Traveling with dogs can be a challenging experience for both you and your pets. Some tips can help the adventure be more enjoyable for the both of you though.
When it’s time for a family vacation, you can’t leave any of the members of your family out, especially your dog. If they are not used to the transportation method that you are planning on using, here are some ideas on how to travel with a dog needs in mind. This way, traveling with a dog will look more of a vacation than of responsibility.
6 Tips to Make Your Travel with Your Dog Flawless
1. Visit the Vet Before Going on Vacation with Your Pet
Make sure that you make an appointment to take your dog to the vet before you take them anywhere. It is crucial that they have a check-up before an adventure like this. So, you should schedule a visit just to make sure that they are in good health.
Check to see if your pet’s vaccinations are up to date. Also, ask your veterinarian if your dog requires any other shots for threats present at, or on the way to your vacation destination. Also, get an up to date copy of your dog’s medical records. You may need them if you are planning air travel. This is the time to grab any extra medication they might need as well.

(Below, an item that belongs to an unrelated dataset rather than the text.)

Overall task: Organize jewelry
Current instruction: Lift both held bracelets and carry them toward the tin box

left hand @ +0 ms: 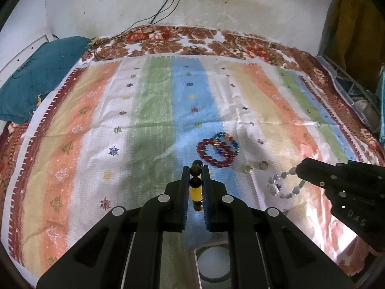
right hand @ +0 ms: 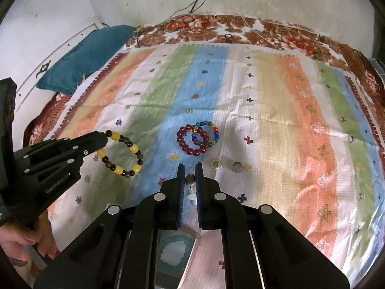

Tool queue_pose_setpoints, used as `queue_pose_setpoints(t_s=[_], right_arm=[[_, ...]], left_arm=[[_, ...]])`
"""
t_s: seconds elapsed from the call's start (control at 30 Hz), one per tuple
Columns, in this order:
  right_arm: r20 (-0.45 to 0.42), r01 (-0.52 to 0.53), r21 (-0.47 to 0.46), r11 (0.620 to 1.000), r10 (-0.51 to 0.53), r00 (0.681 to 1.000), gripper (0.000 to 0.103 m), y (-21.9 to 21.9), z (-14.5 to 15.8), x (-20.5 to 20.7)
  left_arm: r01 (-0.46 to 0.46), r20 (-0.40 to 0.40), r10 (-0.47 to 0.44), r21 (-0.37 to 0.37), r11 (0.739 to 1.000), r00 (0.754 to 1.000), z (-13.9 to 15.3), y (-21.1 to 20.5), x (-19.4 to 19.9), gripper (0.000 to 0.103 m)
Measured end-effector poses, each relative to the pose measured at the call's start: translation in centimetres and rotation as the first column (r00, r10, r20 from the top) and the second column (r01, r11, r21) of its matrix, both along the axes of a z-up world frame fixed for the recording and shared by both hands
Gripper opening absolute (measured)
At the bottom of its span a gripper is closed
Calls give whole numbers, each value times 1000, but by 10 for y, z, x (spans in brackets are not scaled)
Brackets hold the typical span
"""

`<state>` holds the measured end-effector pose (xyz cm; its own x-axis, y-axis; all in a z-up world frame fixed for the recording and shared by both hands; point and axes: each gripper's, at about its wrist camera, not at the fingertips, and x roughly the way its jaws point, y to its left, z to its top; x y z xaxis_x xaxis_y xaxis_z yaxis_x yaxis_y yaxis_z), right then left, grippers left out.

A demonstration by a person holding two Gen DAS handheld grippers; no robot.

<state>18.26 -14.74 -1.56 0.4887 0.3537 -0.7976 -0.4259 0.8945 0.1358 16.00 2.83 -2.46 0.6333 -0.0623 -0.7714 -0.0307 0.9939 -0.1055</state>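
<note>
Black gripper bodies hide most of a tray (left hand: 196, 260) at the lower edge. The two small pale trinkets (right hand: 226, 164) are too blurred to identify.

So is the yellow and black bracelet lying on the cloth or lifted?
Lifted: the left gripper is shut on the bracelet, which hangs from it.
</note>
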Motion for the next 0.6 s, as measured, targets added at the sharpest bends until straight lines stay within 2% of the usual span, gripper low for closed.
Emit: queue_pose_setpoints(t_s=[0.33, 0.6], right_arm=[[31, -2, 17, 1000, 1, 1000, 10, -3, 11, -21], [36, 1, -2, 1000, -1, 999, 10, -4, 10, -35]], left_arm=[[25, 42, -24, -21, 999, 999, 14, -8, -23, 9], [-2, 57, 4, -42, 999, 998, 20, -3, -39, 9]])
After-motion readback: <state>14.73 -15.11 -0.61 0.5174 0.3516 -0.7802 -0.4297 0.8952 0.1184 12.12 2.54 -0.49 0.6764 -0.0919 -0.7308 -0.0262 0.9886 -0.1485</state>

2. Plan, Plan, and Then Plan Some More
If you are planning on traveling with dogs in a car, map out your route. Also, include pit stops for every three or four hours. You can find interesting places to stop that are pet-friendly for everyone to enjoy. Seek out lodging that will welcome your dog with open arms. This will likely require that you contact many different hotels and motels to find one that allows dogs. Make sure your dog’s leash is sturdy, and their ID tag includes all the necessary current information.
Pack a bag with everything your pet could need during your vacation. Here is a list to get you started:
- Your dog’s regular food;
- Water and food dish;
- Your dog’s favorite toys;
- Brush, comb, and other grooming supplies;
- Pet first-aid kit;
This list is not a complete. So you should spend time thinking about traveling with a dog and what items they might need for this extended stay away from home.
3. Traveling with Dogs in the Car
You can prepare for traveling with dogs by going on short trips before your departure. Going outside and exercising your dog before you leave will help them rest when the time comes to leave. Avoid feeding your dog before a ride and make sure that you have a crate to help keep them calm. The car must be well ventilated so your dog can get fresh air in the crate. At every stop make sure that your dog gets some water.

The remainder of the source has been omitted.